InA.tenuifolius, A.maritimus and A.officinalis, the parenchyma is represented by two rows of slightly prolonged cells (Raycheva and Stojanov 2013). These results correlate with our studied species except for A.albus and A.horridus whose show three and several layers respectively. Compared to species of the genus Ruscus, the palisade and spongy parenchyma are replaced by layers of cells containing chloroplasts (Güvenç et al. 2011).

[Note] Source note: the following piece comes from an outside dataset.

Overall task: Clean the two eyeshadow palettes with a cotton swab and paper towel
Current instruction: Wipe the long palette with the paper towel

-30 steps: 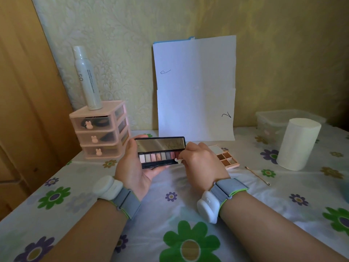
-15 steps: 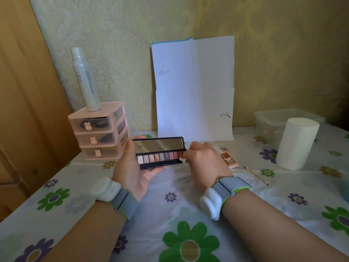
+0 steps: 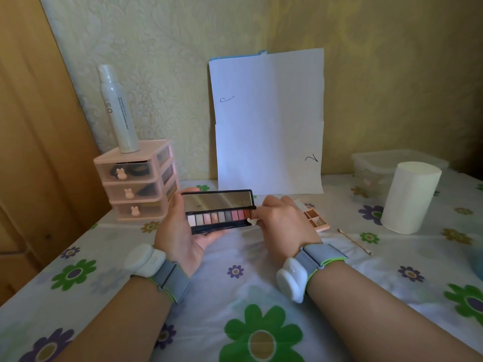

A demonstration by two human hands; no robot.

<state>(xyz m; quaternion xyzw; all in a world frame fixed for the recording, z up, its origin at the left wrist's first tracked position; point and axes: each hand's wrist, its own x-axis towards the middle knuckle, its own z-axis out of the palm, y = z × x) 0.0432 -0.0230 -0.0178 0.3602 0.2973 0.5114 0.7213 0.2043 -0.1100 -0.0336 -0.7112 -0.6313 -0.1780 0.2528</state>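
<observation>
The left hand [image 3: 180, 231] is cupping the black eyeshadow palette [image 3: 219, 212] from below and from its left end, fingers wrapped around the case and thumb lying against the lid's left edge. The palette is being held just above the flowered tablecloth [image 3: 235, 296], open, with its long axis running left to right across the view. The mirrored lid is standing up at the far side and the single row of colour pans is facing up toward the camera.

The right hand [image 3: 285, 220] is meeting the palette at its right end, fingers curled and pinching a small white piece [image 3: 252, 220], apparently paper towel or a swab tip; which one cannot be told. That white piece is touching the palette's right-most pans.

The second palette [image 3: 315, 218], pink and compact, is lying flat on the cloth just to the right of the black palette, partly hidden behind the right hand, its brown pans facing up. A cotton swab [image 3: 355, 241] is lying on the cloth further right of the black palette, its stick running diagonally from upper left to lower right. The paper towel roll [image 3: 410, 197] is standing upright well to the right of the black palette. A pink drawer organiser [image 3: 136, 181] is sitting just left of and behind the black palette, with a white spray can [image 3: 117, 111] standing on top.
</observation>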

Thevascular system is delimited by the assimilation parenchyma by one cell row. In our study, raphides are remarkable in this parenchyma, and are present only in cladodes of A. acutifolius and A. altissimus. Their presence in some taxa may have a taxonomic significance as mentioned also by Prychid and Rudall (1999), also shown in the genus Ruscus (Güvenç et al. 2011). The cladodes of the Algerian samples of A. acutifolius are distinguished by the constant presence of two vascular bundles while in Turkish and Bulgarian specimens, this number were four and five respectively (Güvenç and Koyuncu 2002). Two vascular bundles have also been reported for A.brachyphyllus and A.officinalis (Begum et al. 2017). In A. horridus from Algeria, the vascular bundles are can number up to 20 and occupy all the pith, as in the case of A. aphyllus (Güvenç and Koyuncu 2002). As suggested by Raycheva and Stojanov (2013), the anatomical characters of the cladodes particularly the number of vascular bundles can be correlated with the ecological environments.
Conclusion
This study constitutes the first report on morpho-anatomy for the genus Asparagus in Algeria. The results highlight the taxonomic importance of morphological and floral characters as well as the anatomical features of the cladodes, mainly the shape, the number of vascular bundles and the raphides. They also provide perspective for a better understanding of the diversity of species and populations in relation to environmental conditions, particularly for A. acutifolius, which is widespread in highly contrasting bioclimatic conditions.